(Your goal)
Lines after the one containing "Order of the" are to be omitted; print exactly each line from the start of the records up to and including it.

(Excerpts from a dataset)
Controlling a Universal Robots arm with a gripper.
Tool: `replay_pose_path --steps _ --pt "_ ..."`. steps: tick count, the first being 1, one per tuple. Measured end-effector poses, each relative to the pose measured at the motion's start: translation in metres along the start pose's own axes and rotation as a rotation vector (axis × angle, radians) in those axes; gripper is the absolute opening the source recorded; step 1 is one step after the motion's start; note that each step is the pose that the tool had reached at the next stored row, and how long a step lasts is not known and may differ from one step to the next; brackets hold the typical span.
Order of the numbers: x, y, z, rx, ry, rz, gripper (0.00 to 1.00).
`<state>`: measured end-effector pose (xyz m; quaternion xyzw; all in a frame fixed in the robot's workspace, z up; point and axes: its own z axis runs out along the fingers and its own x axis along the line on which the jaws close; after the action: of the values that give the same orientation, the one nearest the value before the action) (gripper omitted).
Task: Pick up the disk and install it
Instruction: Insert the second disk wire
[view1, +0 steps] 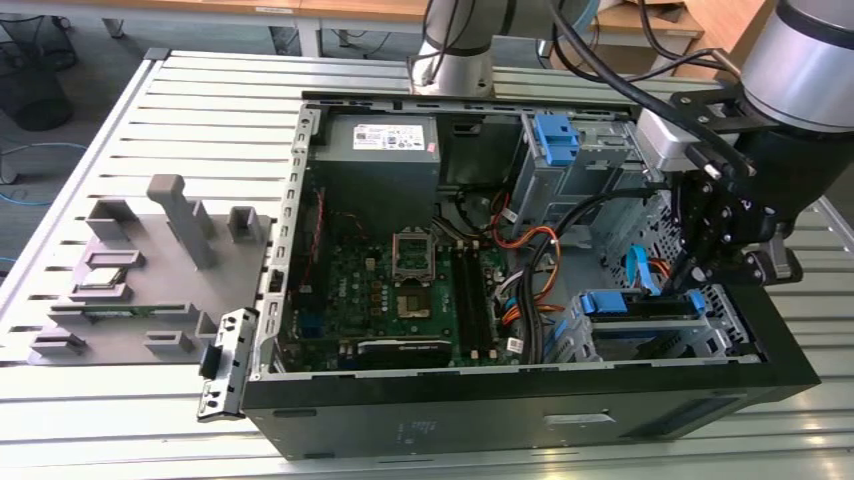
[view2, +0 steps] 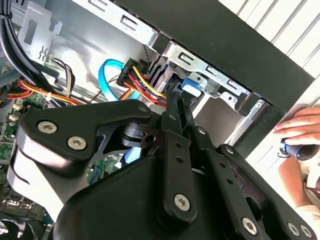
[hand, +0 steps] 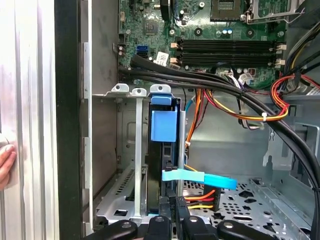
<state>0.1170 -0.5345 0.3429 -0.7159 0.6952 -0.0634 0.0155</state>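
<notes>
The disk (view1: 621, 303) stands on edge in the drive cage (view1: 727, 335) at the near corner of the open computer case, on the exterior view's right; its blue carrier frame shows on top. In the first wrist view the disk (hand: 164, 125) sits in a slot of the cage (hand: 125, 91), its dark body running below the blue frame. My gripper (view1: 691, 288) hangs right over it. In both wrist views the gripper (hand: 175, 216) (view2: 176, 97) is shut, its tips meeting against the blue frame (view2: 191, 86). Whether they pinch part of it is hidden.
Bundled cables (hand: 240, 100) and a light blue flat cable (hand: 200, 178) run beside the cage. The motherboard (view1: 400, 290), a grey power-supply box (view1: 387, 140) and a second blue bracket (view1: 554, 140) fill the case. A person's hand (view2: 300, 131) rests outside the case wall. Grey fixtures (view1: 134, 270) stand on the exterior view's left.
</notes>
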Motion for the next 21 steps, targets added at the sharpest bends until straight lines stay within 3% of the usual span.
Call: replay_pose_path --steps 5,9,18,21 --pt "-0.0001 0.0006 0.0006 -0.0011 0.0028 0.026 0.16" --pt "-0.0002 0.0029 0.0012 0.0033 0.0037 0.034 0.16" --pt "-0.0002 0.0075 0.0034 0.0286 0.0042 0.038 0.16" --pt "-0.0003 0.0099 0.0035 0.0314 0.0044 0.039 0.16"
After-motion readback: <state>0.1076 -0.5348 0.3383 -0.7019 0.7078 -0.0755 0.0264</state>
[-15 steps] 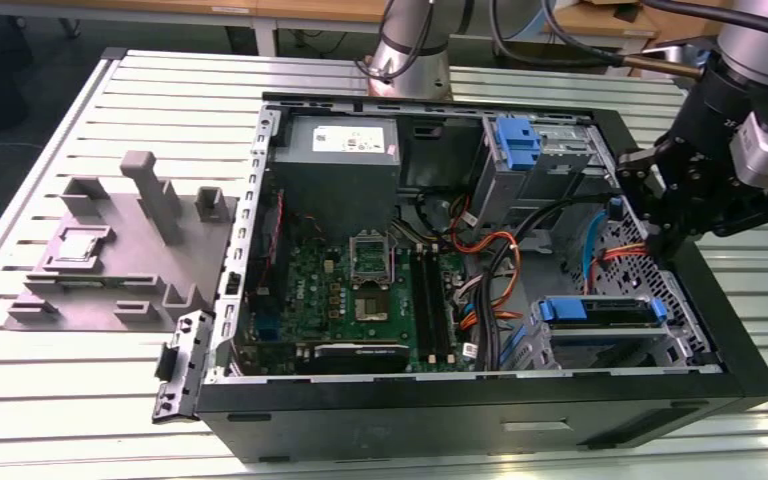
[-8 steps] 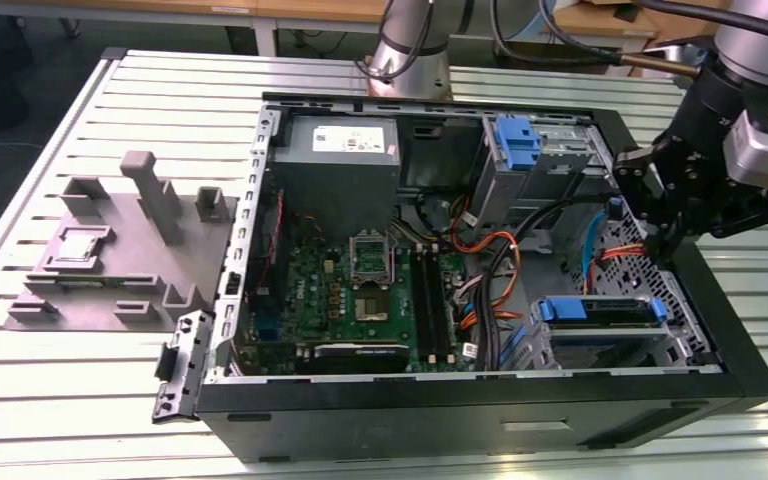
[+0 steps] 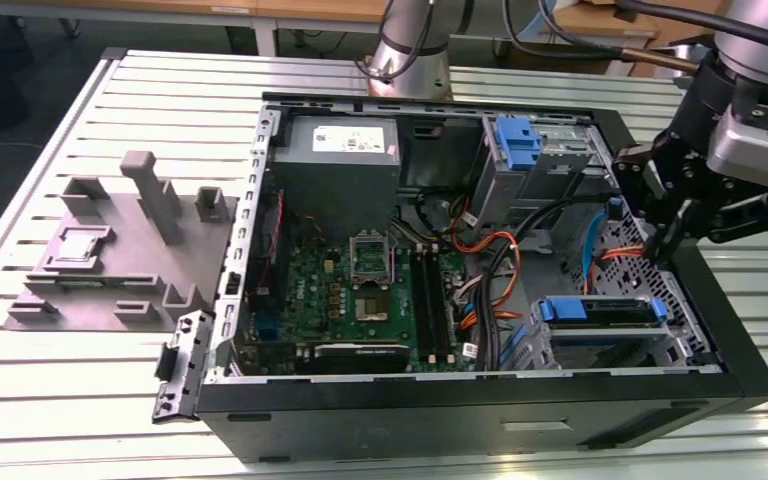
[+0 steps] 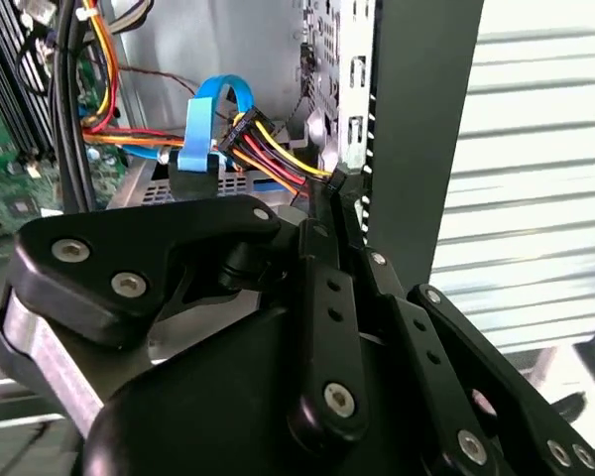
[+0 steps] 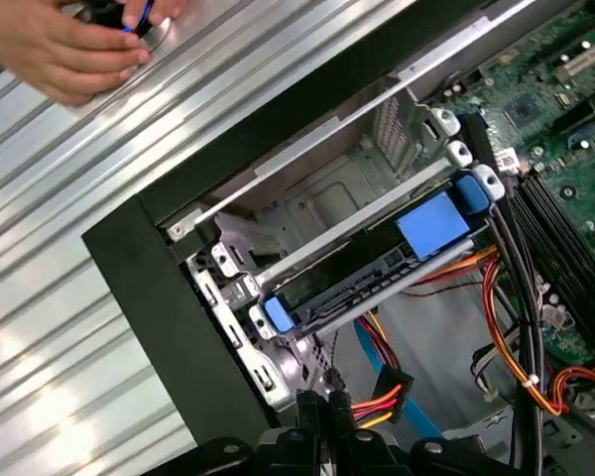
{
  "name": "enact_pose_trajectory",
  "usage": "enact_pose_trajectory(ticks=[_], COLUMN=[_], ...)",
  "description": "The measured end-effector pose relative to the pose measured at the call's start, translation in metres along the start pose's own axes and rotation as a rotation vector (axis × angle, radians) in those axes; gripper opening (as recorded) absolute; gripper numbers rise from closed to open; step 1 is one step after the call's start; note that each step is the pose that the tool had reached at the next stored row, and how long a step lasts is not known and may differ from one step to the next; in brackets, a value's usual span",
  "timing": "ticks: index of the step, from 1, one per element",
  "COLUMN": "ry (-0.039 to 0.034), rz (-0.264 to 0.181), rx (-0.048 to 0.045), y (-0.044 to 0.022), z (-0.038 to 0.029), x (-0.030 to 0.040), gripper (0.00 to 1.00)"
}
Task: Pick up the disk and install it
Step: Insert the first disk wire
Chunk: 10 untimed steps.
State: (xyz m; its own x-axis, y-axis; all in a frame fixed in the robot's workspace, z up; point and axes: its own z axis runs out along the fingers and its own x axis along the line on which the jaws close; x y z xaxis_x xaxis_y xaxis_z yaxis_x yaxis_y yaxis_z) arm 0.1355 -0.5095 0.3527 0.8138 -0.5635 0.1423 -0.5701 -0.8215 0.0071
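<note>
The open computer case (image 3: 744, 330) lies on the slatted table. My gripper (image 3: 664, 245) hangs shut with nothing in it, just inside the case wall on the exterior view's right. It is above the lower metal drive cage (image 5: 317, 198). Its black fingertips (image 4: 343, 186) press together beside the perforated wall, and the gripper (image 5: 322, 409) points toward the cage. A blue plastic bracket (image 5: 431, 223) tops that cage. Under it a flat dark edge, which seems to be the disk (image 5: 342, 290), sits in the slot. Its face is hidden.
A person's hand (image 5: 69, 50) rests on the table outside the case, on a small dark object. Orange, red and blue cables (image 4: 248, 149) run close to the fingers. A grey fixture block (image 3: 104, 250) stands at the exterior view's left. The power-supply box (image 3: 337, 150) and motherboard (image 3: 357, 290) lie inside.
</note>
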Motion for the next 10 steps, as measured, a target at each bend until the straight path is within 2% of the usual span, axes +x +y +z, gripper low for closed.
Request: enact_pose_trajectory(ticks=[10], ry=[-0.0006], rz=[0.175], rx=[-0.026], y=[-0.0001], z=[0.0], x=[-0.0001], gripper=[0.16])
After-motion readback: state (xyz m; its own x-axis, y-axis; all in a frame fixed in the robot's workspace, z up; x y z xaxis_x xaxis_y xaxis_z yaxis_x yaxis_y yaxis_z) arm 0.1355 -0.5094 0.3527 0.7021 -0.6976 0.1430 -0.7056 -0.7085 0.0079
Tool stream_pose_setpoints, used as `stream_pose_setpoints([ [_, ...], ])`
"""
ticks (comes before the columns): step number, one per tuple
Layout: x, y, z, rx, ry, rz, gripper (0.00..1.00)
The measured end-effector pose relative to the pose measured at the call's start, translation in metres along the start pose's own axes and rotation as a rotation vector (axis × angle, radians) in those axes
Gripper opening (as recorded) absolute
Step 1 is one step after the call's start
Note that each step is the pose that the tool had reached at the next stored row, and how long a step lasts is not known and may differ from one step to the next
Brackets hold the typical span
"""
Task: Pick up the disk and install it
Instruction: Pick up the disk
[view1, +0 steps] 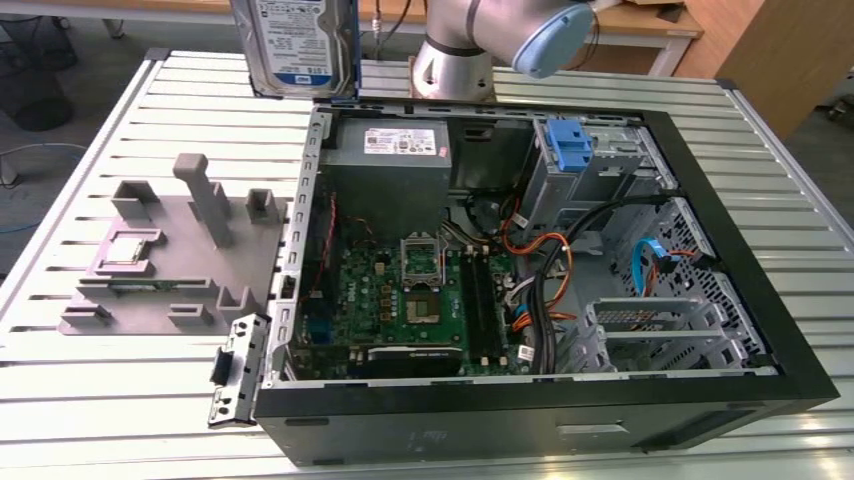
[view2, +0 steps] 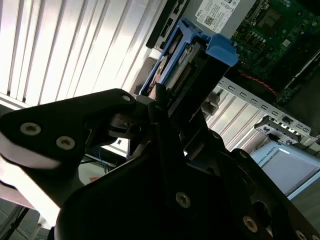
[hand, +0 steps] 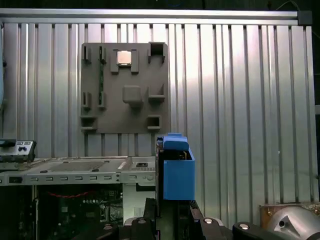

(Problem solution)
Controlling a Universal Robots arm with a gripper.
Tool: `replay_pose_path --steps _ --pt "_ ..."`. steps: tick count, the first being 1, one per tuple. Measured end-effector poses, each relative to the pose measured at the motion's start: translation in metres along the start pose's own axes and rotation as a rotation vector (axis × angle, radians) in those axes; gripper is the absolute opening the source recorded; step 1 is one step after the motion's start; note that each step is the pose that the tool had reached at the next stored row, and how long a step lasts is not known and may differ from one step to the next; brackets hold the typical span.
Order of the numbers: x, y, z, rx, ry, rz, gripper (0.00 to 1.00).

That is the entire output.